Page MenuHomePhabricator
Create Task
Maniphest T425756

Soft-delete and duplicate-detection state breaks across reloads (filekey not stable; re-key by sha1)
Closed, ResolvedPublic
Actions

Description

Symptoms

After reloading the workbench a day later, the displayed stash diverges from what is actually on Commons:

  • Photos that are in the user's Commons stash do not show up in the workbench UI.
  • Photos the user previously soft-deleted (via "Discard" / "Hide") show up again.
  • Some of the resurrected soft-deleted photos are flagged as duplicates of other rows — yet the duplicates were exactly what the user had soft-deleted.

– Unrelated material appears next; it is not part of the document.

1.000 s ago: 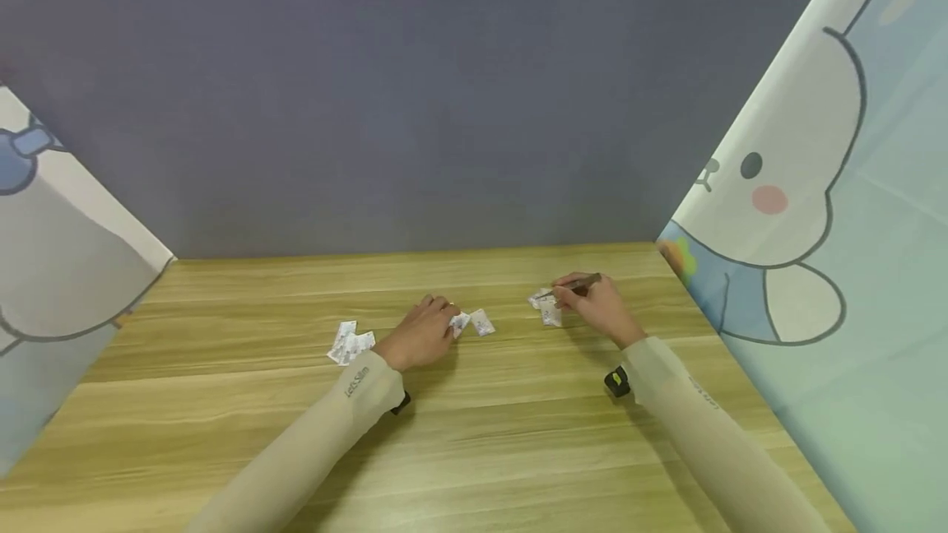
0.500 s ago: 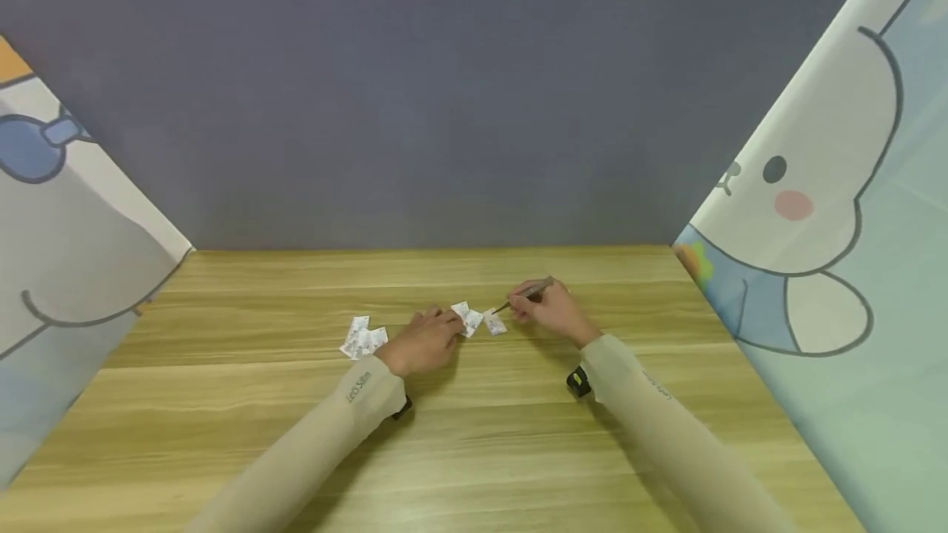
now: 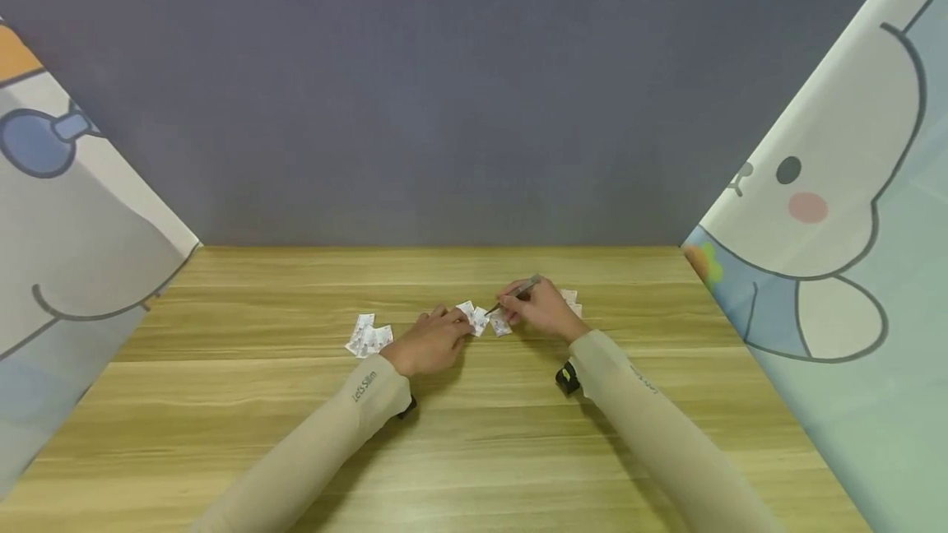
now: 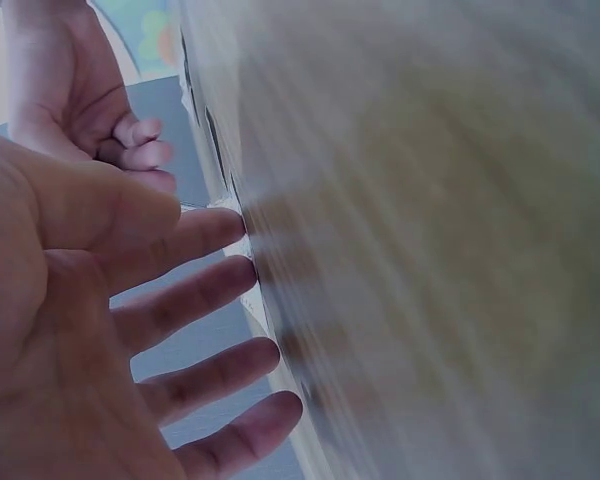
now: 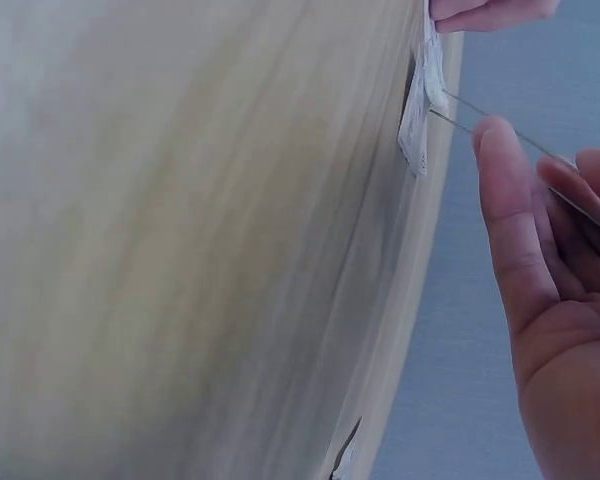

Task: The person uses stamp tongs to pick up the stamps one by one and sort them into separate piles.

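Small white printed pieces, like paper slips or flat sachets, lie on the wooden table. My left hand [image 3: 433, 341] rests beside one group, and its fairly straight fingers [image 4: 200, 300] touch the pieces in the left wrist view. My right hand [image 3: 544, 308] pinches a pair of tweezers [image 3: 524, 288] between thumb and fingers. The tweezers' tips are at the edge of a white piece [image 3: 480, 322] by my left fingertips; two thin arms show apart in the right wrist view. Whether they grip it, I cannot tell. Another white piece [image 3: 500, 325] lies just under my right fingers.
A fanned group of white pieces [image 3: 369, 337] lies left of my left hand. More pieces [image 3: 572, 301] sit behind my right hand, partly hidden by it. The wooden table [image 3: 474, 451] meets a grey panel [image 3: 444, 105] at the back, with cartoon-printed sheets [image 3: 837, 187] at the sides.
My right hand has moved left with the tweezers, from the right-hand pieces to those by my left hand. A second piece now shows beside my left fingers. The head view has shifted slightly.
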Tool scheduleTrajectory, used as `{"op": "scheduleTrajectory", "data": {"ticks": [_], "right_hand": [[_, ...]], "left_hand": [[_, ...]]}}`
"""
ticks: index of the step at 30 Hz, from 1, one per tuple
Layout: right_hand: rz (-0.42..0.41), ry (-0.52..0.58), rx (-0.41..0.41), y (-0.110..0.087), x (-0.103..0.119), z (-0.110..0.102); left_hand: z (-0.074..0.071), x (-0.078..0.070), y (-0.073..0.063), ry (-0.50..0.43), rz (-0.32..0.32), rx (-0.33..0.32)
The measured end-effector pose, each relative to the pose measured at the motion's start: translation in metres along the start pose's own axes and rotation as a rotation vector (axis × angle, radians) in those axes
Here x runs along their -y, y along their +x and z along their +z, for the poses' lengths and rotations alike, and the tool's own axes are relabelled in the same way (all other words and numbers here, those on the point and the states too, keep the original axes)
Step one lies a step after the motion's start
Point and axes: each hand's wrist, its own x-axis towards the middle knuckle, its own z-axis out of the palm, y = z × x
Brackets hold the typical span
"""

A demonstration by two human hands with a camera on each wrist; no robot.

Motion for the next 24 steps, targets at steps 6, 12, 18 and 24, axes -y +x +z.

Reported by Daanvr, observed in his own session on 2026-05-08 after a reload of https://upload-workbench.toolforge.org/.

Hypothesis

Durable state (soft-delete list, filename cache, item identity, duplicate-detection map) is keyed by MediaWiki's filekey. filekey is a per-stash-entry token and is not stable across stash regeneration / re-upload. sha1 (content hash) is content-defined and would be a stable identifier — the same bytes always produce the same sha1, regardless of how often MediaWiki re-issues the entry.

Investigation + fix plan

See comments below.

Related Objects

Event Timeline

Daanvr created this task.May 8 2026, 8:46 AM
Daanvr triaged this task as High priority.

Investigation: state keying trace

Mapped how every piece of durable state is keyed today, with file:line citations.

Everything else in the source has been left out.